The corporation shall include in the audit report statement required under section 10101(b)(1)(B) of this title a schedule of all contracts requiring payments greater than $10,000 and all payments of compensation or fees at a rate greater than $10,000 a year.

(Pub. L. 105–225, Aug. 12, 1998, 112 Stat. 1314.)
§ 23110. Service of process

The corporation shall have a designated agent in the District of Columbia to receive service of process for the corporation. Notice to or service on the agent is notice to or service on the corporation.

(Pub. L. 105–225, Aug. 12, 1998, 112 Stat. 1314.)
§ 23111. Liability for acts of officers and agents

The corporation is liable for the acts of its officers and agents acting within the scope of their authority.

(Pub.

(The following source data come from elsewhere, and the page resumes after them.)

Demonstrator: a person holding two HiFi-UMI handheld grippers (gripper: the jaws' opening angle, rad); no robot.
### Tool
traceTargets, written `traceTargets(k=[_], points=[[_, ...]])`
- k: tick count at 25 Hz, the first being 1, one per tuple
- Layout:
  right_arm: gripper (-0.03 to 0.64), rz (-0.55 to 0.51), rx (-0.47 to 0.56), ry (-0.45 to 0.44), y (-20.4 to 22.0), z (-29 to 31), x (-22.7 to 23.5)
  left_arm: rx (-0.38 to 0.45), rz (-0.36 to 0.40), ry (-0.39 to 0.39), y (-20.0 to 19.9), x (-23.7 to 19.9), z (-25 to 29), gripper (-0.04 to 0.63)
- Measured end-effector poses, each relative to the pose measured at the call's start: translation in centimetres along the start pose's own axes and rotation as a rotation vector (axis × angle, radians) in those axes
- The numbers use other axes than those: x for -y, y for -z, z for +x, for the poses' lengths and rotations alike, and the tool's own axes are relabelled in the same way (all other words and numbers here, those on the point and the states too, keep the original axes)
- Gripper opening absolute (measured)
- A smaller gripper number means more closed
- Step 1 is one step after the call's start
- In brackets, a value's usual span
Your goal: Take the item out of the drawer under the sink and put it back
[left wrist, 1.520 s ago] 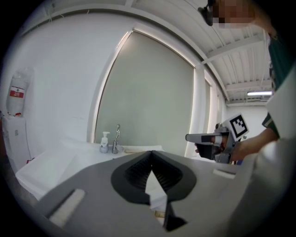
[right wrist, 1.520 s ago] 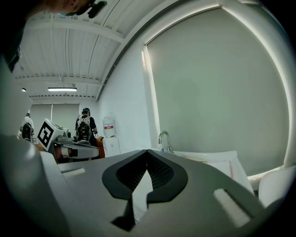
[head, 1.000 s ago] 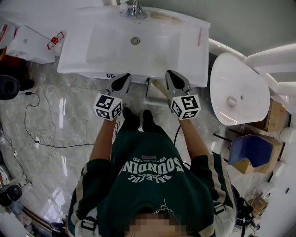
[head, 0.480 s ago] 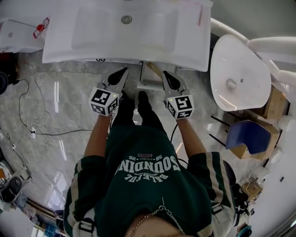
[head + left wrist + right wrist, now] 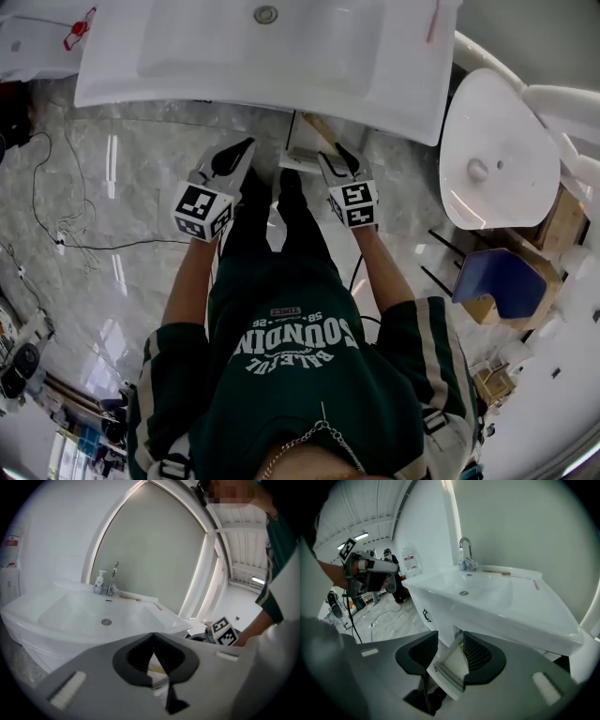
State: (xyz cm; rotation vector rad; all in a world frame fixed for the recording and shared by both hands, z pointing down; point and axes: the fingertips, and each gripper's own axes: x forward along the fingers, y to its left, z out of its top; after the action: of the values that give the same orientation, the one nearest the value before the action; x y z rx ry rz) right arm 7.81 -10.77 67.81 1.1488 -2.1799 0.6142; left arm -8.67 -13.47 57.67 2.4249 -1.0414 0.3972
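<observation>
A white sink (image 5: pixel 394 56) hangs on the wall, and a narrow white drawer (image 5: pixel 302 150) stands pulled out under its front edge. What lies inside the drawer I cannot make out. My right gripper (image 5: pixel 339 155) is at the drawer's right. Its jaws are opening, and the drawer's front edge (image 5: pixel 450 670) shows in the gap with neither pad pressed on it. My left gripper (image 5: pixel 240 150) hovers left of the drawer. In the left gripper view the left gripper (image 5: pixel 153 641) is shut on nothing, its tips touching, with the sink (image 5: pixel 70 616) beyond.
A white oval fixture (image 5: pixel 492 159) stands to the right of the sink, with a blue seat (image 5: pixel 502 281) and a cardboard box (image 5: pixel 562 225) beyond it. Cables (image 5: pixel 56 234) trail over the marble floor at left. The person's legs stand just before the drawer.
The sink has slid up the head view, and both grippers now sit lower under its front edge beside the drawer. The right jaws, shut earlier, have parted.
</observation>
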Motion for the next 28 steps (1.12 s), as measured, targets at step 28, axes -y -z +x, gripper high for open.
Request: traceTargets(k=[28], points=[[0.163, -0.246, -0.525, -0.003, 17.7, 18.2, 7.2, -0.154, -0.132, -0.085, 11.1, -1.1, -1.7, 0.049]])
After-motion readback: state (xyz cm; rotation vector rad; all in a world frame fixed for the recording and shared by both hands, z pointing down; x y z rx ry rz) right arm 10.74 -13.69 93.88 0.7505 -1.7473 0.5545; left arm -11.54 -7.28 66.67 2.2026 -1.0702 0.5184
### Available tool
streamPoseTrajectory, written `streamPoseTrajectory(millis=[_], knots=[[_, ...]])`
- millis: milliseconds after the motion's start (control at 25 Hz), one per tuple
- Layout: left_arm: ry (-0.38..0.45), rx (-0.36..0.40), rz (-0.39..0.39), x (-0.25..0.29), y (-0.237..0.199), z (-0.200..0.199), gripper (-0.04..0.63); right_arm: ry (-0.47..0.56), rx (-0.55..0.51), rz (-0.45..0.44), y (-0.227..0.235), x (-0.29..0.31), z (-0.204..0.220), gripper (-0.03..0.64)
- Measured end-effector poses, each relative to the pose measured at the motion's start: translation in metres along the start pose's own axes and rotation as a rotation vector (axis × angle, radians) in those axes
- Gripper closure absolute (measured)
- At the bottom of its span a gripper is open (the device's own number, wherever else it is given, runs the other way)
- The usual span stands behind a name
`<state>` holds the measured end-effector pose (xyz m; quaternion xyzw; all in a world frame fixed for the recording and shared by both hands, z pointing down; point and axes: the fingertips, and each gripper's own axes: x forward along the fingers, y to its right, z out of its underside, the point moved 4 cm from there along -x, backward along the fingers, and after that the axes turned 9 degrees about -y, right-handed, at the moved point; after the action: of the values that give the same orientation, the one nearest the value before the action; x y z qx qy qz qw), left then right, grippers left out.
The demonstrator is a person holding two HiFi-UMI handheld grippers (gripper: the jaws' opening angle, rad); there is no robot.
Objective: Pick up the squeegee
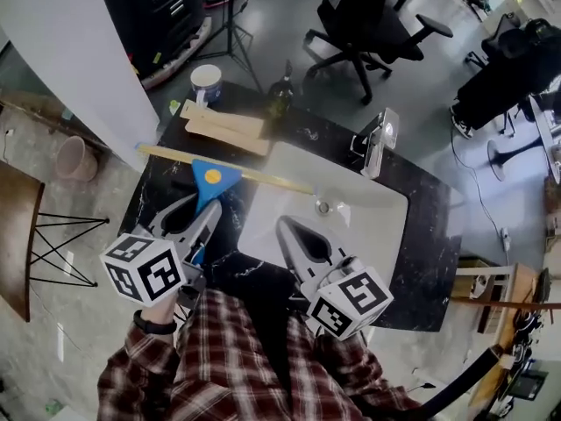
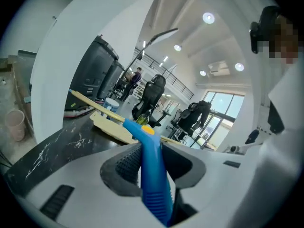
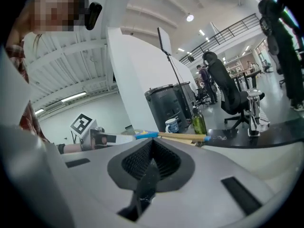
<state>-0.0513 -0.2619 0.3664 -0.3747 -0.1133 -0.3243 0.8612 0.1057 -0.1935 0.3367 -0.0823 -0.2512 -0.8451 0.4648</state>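
Observation:
The squeegee [image 1: 213, 179] has a blue handle with a yellow dot and a long pale blade that runs across the counter's left part. My left gripper [image 1: 200, 209] is shut on the blue handle and holds it above the black counter [image 1: 421, 235]. In the left gripper view the handle [image 2: 153, 175] stands between the ribbed pads, blade end pointing away. My right gripper [image 1: 286, 226] hangs over the white sink [image 1: 368, 202], shut with nothing in it. In the right gripper view its pads [image 3: 142, 160] meet, and the squeegee [image 3: 147, 135] shows beyond them.
Wooden boards [image 1: 223, 128], a white mug [image 1: 206, 82] and a green bottle [image 1: 280, 95] sit at the counter's far edge. A chrome faucet [image 1: 377, 139] stands behind the sink. A white panel [image 1: 70, 51] rises at the left; an office chair [image 1: 364, 24] stands beyond.

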Motion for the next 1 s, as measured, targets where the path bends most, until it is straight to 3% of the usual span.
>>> streamPoseTrajectory(millis=[400,720,1000], knots=[[0.191,0.081,0.206,-0.029,0.052,-0.054,0.451,0.039,-0.054,0.081,-0.009,-0.014,-0.021,0.604],[0.203,0.145,0.270,-0.034,0.076,-0.067,0.451,0.054,-0.086,0.081,-0.016,-0.013,-0.031,0.604],[0.196,0.154,0.292,-0.032,0.082,-0.068,0.451,0.058,-0.097,0.079,-0.018,-0.013,-0.033,0.605]])
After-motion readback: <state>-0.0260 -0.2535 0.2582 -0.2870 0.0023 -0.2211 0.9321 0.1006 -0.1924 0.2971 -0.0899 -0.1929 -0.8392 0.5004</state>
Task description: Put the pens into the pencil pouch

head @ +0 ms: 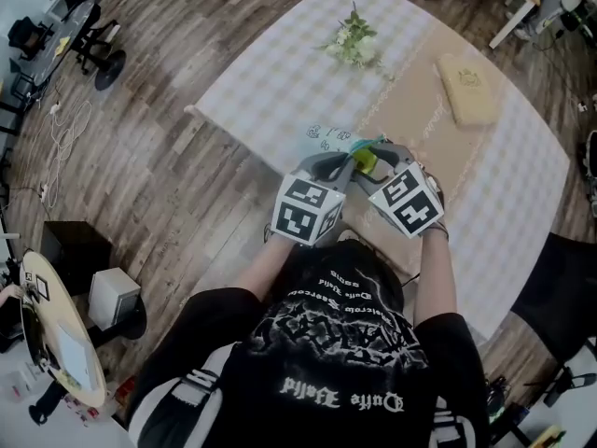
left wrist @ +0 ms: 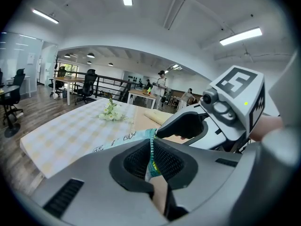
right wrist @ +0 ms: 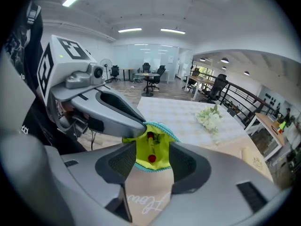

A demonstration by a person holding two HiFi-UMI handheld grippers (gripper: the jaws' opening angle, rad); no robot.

L. 105–225, Aug. 12, 1998, 112 Stat. 1314.)
§ 23112. Distribution of assets on dissolution or final liquidation

On dissolution or final liquidation of the corporation, any assets remaining after the discharge of all liabilities shall be distributed as provided by the board of trustees, but consistent with the purposes of the corporation and in compliance with the charter and bylaws.